▶ TASK REQUIREMENTS: From the entries, copy every line that carries the string "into".

[Start of section]

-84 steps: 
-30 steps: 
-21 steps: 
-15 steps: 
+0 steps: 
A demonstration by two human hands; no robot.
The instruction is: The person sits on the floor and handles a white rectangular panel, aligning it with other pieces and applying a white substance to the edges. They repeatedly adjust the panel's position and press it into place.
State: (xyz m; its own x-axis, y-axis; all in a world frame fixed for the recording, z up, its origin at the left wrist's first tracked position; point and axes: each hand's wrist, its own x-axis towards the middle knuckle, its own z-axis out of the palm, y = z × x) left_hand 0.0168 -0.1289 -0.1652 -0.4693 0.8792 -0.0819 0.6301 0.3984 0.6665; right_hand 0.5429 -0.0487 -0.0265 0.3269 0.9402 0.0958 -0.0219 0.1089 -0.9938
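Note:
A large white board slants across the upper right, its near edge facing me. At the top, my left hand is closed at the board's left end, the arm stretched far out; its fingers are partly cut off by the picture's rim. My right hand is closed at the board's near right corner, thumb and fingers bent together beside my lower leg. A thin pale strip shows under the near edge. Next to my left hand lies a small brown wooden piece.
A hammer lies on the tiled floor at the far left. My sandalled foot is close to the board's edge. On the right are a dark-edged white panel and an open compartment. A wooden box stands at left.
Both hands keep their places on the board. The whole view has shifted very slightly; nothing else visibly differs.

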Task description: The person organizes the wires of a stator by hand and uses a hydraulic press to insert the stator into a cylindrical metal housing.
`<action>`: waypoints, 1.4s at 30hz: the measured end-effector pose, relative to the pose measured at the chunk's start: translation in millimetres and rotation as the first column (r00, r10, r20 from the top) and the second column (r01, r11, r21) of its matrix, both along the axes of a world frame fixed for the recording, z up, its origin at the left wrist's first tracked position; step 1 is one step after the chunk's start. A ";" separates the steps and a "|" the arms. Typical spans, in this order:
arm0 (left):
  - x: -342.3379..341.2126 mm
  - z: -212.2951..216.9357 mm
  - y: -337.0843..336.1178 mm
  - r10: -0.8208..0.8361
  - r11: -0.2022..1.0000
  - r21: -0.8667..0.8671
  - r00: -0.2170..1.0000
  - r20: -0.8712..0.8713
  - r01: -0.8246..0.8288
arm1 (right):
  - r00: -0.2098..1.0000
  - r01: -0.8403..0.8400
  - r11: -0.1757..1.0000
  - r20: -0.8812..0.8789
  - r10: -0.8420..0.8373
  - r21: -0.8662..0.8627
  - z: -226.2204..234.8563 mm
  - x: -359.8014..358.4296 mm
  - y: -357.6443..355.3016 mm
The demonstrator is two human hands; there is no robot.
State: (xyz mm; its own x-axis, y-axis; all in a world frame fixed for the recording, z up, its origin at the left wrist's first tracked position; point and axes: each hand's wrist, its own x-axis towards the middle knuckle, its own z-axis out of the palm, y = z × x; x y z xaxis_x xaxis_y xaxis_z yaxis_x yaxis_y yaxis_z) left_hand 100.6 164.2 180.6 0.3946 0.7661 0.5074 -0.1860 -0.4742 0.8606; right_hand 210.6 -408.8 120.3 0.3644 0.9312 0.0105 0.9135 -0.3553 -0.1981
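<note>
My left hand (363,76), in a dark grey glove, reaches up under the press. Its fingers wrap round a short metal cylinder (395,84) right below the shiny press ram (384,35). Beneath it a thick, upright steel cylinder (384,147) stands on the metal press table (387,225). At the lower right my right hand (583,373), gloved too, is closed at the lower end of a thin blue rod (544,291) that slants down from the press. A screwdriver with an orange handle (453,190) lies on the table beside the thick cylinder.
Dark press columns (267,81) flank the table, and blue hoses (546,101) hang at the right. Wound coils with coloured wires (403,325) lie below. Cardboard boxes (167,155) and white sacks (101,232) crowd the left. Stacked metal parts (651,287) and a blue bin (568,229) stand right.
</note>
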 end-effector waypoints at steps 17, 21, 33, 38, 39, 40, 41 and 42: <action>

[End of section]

▶ SOLUTION FOR THIS PROBLEM:
The instruction is: The person sits on the floor and handles a white rectangular panel, aligning it with other pieces and applying a white substance to the edges. They repeatedly adjust the panel's position and press it into place.
Task description: The person organizes the wires of a stator by hand and uses a hydraulic press to insert the stator into a cylindrical metal housing.

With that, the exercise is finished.